= Action item =
Please show every line in the entries below that includes the word "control".

= Given data =
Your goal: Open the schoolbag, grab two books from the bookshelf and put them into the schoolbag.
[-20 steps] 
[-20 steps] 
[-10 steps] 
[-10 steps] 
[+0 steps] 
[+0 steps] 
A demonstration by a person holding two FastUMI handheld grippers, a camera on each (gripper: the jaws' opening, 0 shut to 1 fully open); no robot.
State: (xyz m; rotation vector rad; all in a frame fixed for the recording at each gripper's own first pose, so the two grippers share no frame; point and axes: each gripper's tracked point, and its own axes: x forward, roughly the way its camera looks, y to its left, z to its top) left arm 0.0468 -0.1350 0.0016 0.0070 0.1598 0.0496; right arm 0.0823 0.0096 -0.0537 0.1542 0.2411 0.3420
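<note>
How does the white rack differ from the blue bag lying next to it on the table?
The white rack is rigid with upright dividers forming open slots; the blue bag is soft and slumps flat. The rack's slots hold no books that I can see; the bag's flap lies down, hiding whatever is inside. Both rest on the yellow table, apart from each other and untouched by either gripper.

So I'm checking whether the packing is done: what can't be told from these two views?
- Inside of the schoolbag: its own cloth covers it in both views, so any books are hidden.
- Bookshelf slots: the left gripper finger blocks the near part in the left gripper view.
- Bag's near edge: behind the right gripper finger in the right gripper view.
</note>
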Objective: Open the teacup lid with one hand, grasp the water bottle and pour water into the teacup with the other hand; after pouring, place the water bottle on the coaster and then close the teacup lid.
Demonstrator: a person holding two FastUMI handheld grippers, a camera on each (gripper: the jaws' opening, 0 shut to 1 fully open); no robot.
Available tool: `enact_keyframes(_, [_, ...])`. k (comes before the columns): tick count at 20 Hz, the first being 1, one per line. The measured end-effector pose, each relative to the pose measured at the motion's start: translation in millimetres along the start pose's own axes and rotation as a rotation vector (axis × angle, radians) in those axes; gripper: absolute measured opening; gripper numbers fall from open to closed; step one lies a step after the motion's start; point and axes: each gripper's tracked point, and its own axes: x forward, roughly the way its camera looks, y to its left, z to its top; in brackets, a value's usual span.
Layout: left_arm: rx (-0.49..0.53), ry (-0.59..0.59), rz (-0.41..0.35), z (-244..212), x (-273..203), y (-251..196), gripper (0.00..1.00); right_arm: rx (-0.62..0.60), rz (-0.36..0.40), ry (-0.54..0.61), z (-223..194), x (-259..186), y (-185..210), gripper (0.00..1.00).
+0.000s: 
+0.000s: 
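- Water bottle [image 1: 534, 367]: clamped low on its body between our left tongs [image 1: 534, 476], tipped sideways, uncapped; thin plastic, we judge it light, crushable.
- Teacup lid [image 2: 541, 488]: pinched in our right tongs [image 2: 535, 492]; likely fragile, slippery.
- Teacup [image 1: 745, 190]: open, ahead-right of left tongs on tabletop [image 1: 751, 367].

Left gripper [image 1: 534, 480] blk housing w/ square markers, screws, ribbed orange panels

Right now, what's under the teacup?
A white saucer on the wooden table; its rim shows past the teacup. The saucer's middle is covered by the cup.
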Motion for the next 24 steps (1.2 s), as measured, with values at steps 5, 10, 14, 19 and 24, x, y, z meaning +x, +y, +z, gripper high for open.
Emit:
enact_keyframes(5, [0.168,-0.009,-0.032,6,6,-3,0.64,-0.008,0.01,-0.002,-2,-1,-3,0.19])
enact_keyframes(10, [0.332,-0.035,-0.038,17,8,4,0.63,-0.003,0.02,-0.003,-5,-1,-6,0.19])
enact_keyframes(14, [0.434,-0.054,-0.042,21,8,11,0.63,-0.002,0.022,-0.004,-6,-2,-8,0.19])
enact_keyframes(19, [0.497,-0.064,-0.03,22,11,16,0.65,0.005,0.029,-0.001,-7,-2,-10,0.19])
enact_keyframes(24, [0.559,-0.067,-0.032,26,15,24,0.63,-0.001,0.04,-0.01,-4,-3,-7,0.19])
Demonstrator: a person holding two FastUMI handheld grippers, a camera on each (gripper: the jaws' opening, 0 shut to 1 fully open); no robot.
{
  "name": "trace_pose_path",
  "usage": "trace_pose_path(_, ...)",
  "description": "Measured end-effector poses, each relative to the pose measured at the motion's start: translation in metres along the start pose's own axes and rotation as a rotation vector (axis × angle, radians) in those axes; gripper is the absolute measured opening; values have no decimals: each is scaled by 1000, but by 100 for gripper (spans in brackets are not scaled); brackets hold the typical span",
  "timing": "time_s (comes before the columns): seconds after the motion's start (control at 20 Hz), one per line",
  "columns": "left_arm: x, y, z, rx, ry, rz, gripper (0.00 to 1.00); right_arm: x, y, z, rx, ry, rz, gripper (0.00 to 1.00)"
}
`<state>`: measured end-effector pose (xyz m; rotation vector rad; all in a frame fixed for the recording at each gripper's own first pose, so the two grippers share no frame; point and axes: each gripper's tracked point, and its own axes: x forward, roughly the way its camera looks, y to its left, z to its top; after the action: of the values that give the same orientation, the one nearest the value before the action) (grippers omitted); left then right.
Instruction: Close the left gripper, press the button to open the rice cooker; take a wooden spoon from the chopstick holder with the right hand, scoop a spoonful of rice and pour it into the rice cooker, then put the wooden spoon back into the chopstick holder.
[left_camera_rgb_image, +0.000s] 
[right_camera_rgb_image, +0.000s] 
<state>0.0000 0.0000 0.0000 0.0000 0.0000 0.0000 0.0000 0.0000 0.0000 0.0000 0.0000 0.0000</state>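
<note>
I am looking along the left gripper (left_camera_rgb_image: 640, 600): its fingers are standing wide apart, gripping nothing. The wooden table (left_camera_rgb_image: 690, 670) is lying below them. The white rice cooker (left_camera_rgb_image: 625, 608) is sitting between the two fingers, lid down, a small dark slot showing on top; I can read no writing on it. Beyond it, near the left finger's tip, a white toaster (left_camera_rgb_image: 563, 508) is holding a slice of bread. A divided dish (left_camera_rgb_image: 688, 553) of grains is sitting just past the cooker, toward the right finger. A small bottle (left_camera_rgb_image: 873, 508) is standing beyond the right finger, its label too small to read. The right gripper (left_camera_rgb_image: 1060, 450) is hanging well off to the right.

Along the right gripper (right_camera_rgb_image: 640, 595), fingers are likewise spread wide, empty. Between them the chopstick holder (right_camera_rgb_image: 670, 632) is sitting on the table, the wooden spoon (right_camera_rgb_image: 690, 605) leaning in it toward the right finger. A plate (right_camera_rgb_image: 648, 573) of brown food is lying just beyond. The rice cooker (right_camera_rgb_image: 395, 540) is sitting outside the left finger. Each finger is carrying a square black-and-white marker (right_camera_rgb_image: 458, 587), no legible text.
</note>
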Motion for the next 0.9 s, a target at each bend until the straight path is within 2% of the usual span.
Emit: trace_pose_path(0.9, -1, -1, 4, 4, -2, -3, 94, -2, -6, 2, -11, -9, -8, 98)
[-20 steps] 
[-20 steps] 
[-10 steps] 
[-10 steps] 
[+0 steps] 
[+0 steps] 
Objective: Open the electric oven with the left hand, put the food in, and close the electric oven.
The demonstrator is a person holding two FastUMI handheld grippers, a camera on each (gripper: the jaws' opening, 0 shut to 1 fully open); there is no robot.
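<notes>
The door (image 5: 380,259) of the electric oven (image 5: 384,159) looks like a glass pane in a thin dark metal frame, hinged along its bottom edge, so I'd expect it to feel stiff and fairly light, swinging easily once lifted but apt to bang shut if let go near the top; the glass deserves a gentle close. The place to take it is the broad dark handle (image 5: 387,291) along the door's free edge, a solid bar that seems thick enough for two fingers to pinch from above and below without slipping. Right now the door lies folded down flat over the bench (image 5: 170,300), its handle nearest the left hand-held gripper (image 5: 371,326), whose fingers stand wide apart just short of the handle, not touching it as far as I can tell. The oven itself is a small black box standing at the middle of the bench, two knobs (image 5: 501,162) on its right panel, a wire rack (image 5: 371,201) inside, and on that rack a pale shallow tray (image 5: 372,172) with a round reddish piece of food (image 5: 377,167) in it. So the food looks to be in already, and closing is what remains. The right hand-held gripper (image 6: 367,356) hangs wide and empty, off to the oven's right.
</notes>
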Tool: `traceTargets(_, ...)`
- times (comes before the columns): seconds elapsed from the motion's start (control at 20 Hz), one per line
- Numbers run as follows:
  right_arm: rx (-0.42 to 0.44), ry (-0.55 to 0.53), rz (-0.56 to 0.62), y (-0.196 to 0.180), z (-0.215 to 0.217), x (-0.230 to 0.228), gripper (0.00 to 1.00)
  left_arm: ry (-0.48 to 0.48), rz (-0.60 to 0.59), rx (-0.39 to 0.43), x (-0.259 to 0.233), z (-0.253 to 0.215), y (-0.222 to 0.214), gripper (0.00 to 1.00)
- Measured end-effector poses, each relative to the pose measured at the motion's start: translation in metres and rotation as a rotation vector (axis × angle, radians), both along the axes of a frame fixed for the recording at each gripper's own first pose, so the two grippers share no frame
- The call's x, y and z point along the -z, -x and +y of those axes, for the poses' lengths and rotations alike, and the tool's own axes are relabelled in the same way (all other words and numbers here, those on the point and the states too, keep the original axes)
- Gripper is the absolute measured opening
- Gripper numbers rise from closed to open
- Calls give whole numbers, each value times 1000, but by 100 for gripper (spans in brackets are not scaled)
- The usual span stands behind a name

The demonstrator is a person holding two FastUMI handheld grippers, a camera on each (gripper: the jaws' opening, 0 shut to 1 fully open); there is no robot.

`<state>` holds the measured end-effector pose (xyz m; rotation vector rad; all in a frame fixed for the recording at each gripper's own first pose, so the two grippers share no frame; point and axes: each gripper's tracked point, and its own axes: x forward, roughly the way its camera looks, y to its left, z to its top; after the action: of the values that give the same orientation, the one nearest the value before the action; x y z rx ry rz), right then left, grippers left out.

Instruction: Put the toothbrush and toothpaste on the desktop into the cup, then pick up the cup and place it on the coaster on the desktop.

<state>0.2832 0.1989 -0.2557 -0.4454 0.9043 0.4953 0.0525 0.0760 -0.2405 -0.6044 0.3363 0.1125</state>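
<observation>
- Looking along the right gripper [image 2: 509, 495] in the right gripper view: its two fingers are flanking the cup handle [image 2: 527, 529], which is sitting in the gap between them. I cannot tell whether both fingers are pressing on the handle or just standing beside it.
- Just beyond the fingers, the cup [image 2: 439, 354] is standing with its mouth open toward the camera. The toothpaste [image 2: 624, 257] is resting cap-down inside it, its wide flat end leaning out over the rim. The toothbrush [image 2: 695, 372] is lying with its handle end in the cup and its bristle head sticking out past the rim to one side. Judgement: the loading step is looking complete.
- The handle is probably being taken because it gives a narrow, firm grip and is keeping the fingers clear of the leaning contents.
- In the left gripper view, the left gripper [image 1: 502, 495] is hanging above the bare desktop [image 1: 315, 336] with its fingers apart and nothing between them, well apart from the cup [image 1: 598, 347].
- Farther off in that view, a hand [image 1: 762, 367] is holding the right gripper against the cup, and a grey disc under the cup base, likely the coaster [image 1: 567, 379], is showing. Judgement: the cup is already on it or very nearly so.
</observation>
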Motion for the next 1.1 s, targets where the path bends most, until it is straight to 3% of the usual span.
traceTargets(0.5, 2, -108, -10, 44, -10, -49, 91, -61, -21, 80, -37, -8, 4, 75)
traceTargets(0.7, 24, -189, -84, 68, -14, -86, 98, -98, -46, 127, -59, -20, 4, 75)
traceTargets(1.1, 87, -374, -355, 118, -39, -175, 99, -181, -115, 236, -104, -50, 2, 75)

= Answer for the task =
  "timing": "time_s (comes before the columns): seconds after the motion's start (control at 20 Hz), one per line",
- times (comes before the columns): seconds elapsed from the motion's start (control at 20 Hz), one per line

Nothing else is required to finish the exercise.